Schroeder's second assignment of error is overruled.
In his third assignment of error, Schroeder argues that the trial court abused its discretion in determining that proceeds from the 1995 sale of a portion of his business was a marital asset subject to equitable division. The sale took place after the Schroeders were separated in October 1995 but prior to their divorce. According to Schroeder, he placed the money into a joint account that he used to pay his temporary support obligations and "other ongoing family expenses." In Schroeder's view, "[b]y allocating [the proceeds] as an additional marital asset subject to division, the trial court ignored the fact that [Wanda Sue Schroeder] was already receiving the benefit of this money in the form of spousal support and child support."
We are not persuaded that the magistrate abused her discretion by determining that the proceeds of the sale, which occurred during the marriage, were "marital in nature." R.C.3105.171(A)(2) provides the trial court with some discretion to determine the meaning of "during the marriage" for the purposes of characterizing property as "marital property." The statute provides that "during the marriage" means "the period of time from the date of the marriage through the date of the final hearing in an action for divorce or in an action for legal separation" unless the court determines that either date would be inequitable. Here, the Schroeders sought a divorce, not a legal separation, and the proceeds were obtained prior to the final decree of divorce.

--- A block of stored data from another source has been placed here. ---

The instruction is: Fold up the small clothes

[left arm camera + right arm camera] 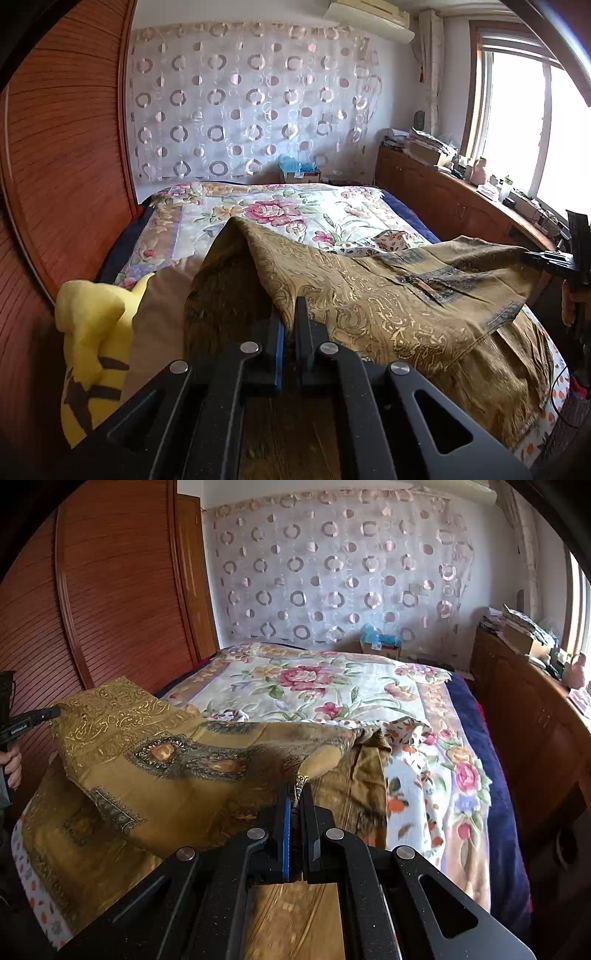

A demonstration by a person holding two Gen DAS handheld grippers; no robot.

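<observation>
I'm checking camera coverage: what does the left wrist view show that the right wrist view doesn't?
Only the left wrist view: a yellow plush at the bed's left edge, and the right tongs seen from the side. Only the right wrist view: the left tongs from the side, and the cloth's oval medallions. Both: the gold cloth pinched at a corner by each view's own tongs, the floral bedspread and the circle-patterned curtain.

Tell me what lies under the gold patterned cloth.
Under the gold patterned cloth lie a small-print white fabric and the floral bedspread. Whatever sits beneath its lifted middle is covered.
</observation>
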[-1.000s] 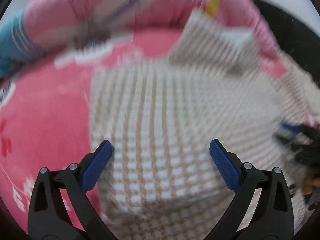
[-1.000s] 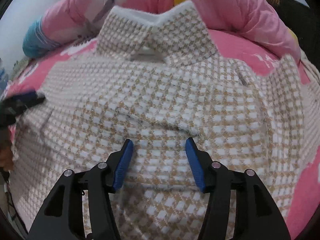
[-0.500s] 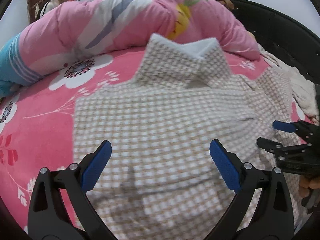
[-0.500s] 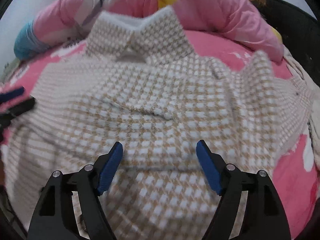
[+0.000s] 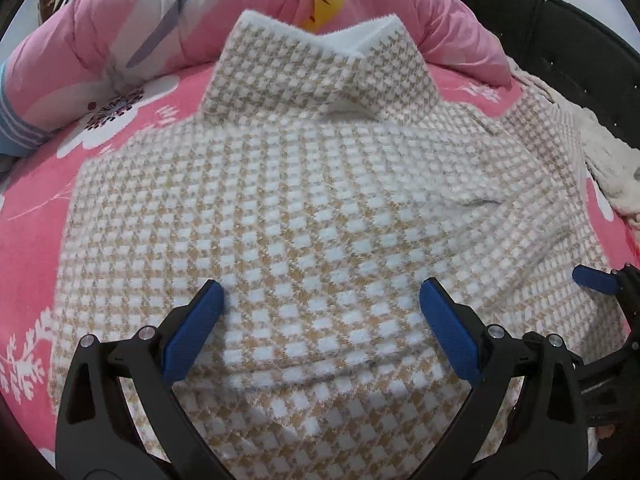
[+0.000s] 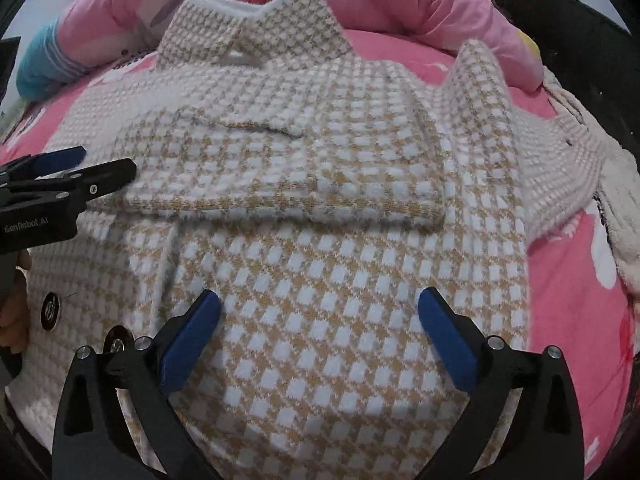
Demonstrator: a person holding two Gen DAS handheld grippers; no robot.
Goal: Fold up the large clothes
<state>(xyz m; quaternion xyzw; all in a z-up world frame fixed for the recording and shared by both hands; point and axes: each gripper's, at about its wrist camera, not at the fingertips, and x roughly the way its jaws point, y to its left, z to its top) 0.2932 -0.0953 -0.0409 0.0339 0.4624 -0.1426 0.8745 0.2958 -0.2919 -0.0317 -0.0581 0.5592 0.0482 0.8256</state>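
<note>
A tan-and-white houndstooth coat [image 5: 320, 208] [image 6: 340, 264] lies spread on the pink bed, its collar [image 5: 320, 64] toward the quilt. One sleeve [image 6: 288, 168] lies folded across the coat's body. My left gripper [image 5: 320, 300] hovers over the coat's lower half, open, with only flat cloth below it. My right gripper [image 6: 320, 312] hangs above the coat too, its jaws opening wide, nothing pinched between them. The left gripper [image 6: 56, 172] shows at the left edge of the right wrist view. A blue pad of the right gripper [image 5: 596, 280] shows at the right edge of the left wrist view.
A rolled pink quilt [image 5: 120, 40] [image 6: 420, 4] lies behind the collar. The pink floral bedsheet [image 5: 36, 216] [image 6: 572, 292] surrounds the coat. A cream fleecy garment [image 5: 608, 160] [image 6: 616, 200] sits at the right, by the black headboard [image 5: 560, 40]. Coat buttons [image 6: 51, 307] lie lower left.
The right gripper's jaws have spread from half apart to wide. Both grippers have drawn back along the coat, so more of it and the folded sleeve shows. The left gripper stayed open.
</note>
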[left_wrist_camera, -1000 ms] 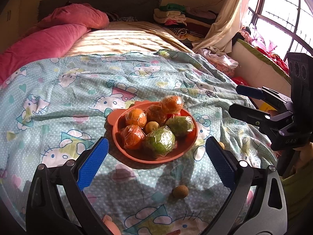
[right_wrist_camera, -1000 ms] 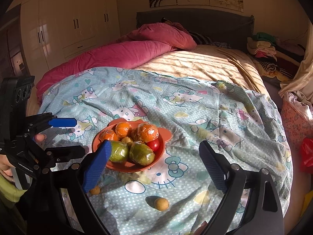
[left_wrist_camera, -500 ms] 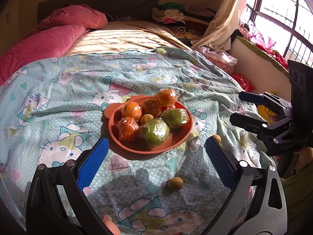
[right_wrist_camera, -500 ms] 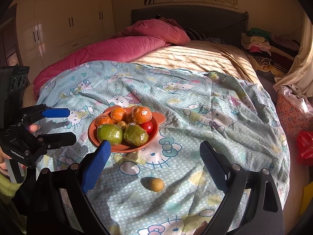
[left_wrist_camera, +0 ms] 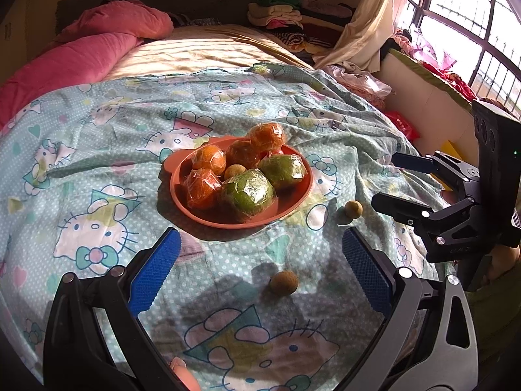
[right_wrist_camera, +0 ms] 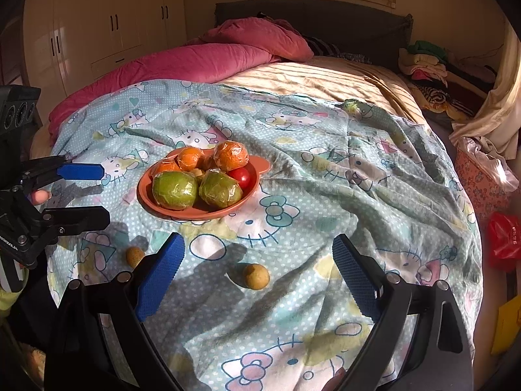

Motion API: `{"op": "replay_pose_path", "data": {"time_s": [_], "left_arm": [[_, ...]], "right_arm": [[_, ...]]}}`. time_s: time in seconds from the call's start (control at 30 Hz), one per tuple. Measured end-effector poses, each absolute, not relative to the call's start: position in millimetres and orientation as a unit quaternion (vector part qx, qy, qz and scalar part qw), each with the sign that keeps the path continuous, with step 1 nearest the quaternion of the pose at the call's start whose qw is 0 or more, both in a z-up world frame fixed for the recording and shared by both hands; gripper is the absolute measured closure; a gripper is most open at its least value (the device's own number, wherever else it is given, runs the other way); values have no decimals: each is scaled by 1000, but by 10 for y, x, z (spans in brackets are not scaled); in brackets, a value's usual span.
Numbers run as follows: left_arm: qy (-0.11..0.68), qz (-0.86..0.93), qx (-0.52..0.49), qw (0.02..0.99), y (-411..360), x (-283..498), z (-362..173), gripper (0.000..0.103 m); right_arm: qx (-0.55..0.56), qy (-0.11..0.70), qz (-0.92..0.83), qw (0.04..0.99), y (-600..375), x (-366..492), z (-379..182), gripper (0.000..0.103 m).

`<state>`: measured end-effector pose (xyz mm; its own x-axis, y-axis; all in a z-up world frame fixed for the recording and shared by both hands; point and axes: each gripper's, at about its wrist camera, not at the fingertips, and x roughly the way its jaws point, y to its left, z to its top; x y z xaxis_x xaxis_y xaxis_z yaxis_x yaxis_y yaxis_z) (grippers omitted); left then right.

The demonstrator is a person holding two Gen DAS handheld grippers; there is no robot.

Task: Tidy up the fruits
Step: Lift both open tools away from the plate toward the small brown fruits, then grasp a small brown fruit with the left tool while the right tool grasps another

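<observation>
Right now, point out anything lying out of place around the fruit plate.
Two small brown fruits lie loose on the blanket instead of on the orange plate: one just off the plate's right edge, another nearer the left gripper. The wrapped fruits sit on the plate. Both grippers are open and empty.

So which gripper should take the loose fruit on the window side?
Right. That fruit lies centred ahead of the open right gripper; the left gripper is lined up on the other fruit.
</observation>
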<state>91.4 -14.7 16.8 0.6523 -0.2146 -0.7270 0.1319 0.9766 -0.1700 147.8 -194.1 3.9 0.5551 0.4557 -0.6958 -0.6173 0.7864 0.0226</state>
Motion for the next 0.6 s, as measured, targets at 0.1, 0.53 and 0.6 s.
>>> {"op": "replay_pose_path", "data": {"time_s": [0.1, 0.53, 0.6], "left_arm": [[413, -98, -50, 904, -162, 889, 108, 10], [439, -128, -43, 888, -297, 843, -129, 18], [443, -133, -39, 886, -329, 844, -165, 27]], "right_arm": [[-116, 362, 307, 873, -1942, 1459, -10, 11], [-129, 373, 311, 865, -1903, 1437, -155, 16], [-132, 376, 315, 861, -1883, 1437, -179, 22]]}}
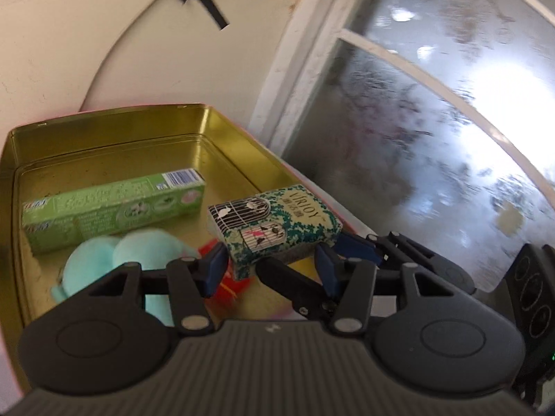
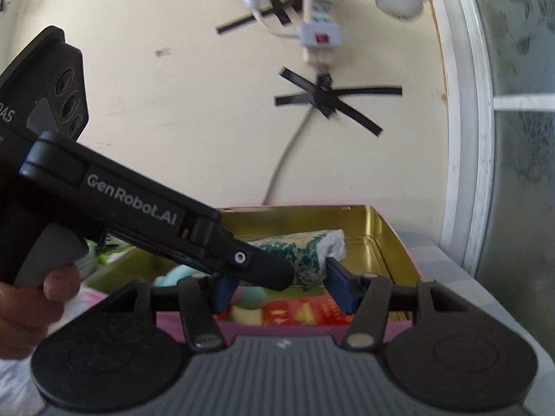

We reject, further, Schroeder's argument, for which he cites no law, that, because he used the proceeds to fund a joint account to meet his temporary support obligations during the period of separation, his wife somehow received a double benefit. The obligation to pay temporary support was entirely independent of the proceeds, and the fact that Schroeder used the proceeds to meet the obligation did not necessarily alter their status as a marital asset.
Finding no abuse of discretion in the trial court's designation of the proceeds as a marital asset, Schroeder's third assignment of error is overruled.
Finally, in his fourth assignment of error, Schroeder argues that the trial court abused its discretion when it awarded Wanda Sue Schroeder $3,500 in attorney fees.
This court has consistently reviewed an award of attorney fees in divorce cases under an abuse-of-discretion standard. SeeHadjuk, supra; Andwan v. Andwan (June 30, 1999), Hamilton App. No. C-980711, unreported; Hansen v. Hansen (Mar. 26, 1999), Hamilton App. No. C-971042, unreported; Gill v. Gill (Oct. 10, 1997), Hamilton App. No. C-960610, unreported.
Here, there is no doubt that after the divorce Wanda Sue Schroeder had substantial liquid assets as a result of her division of the marital property, largely due to Schroeder keeping the family residence. On the other hand, there exists a substantial disparity in income and lifestyle between the two ex-spouses. There is, furthermore, no evidence that Schroeder was unable to pay the fees. As this court has noted, to demonstrate an abuse of discretion an appellant must show that "no sound reasoning process" supported the trial court's decision. Tuplerv. Tupler (Jan. 12, 1994), Hamilton App. Nos. C-920852 and C-920887, unreported. Because we cannot say the trial court's decision lacked any rational basis, Schroeder's fourth assignment of error is overruled.
Accordingly, the judgment of the trial court is affirmed.
DOAN, P.J., GORMAN and SHANNON, JJ.
Raymond E. Shannon, retired, from the First Appellate District, sitting by assignment.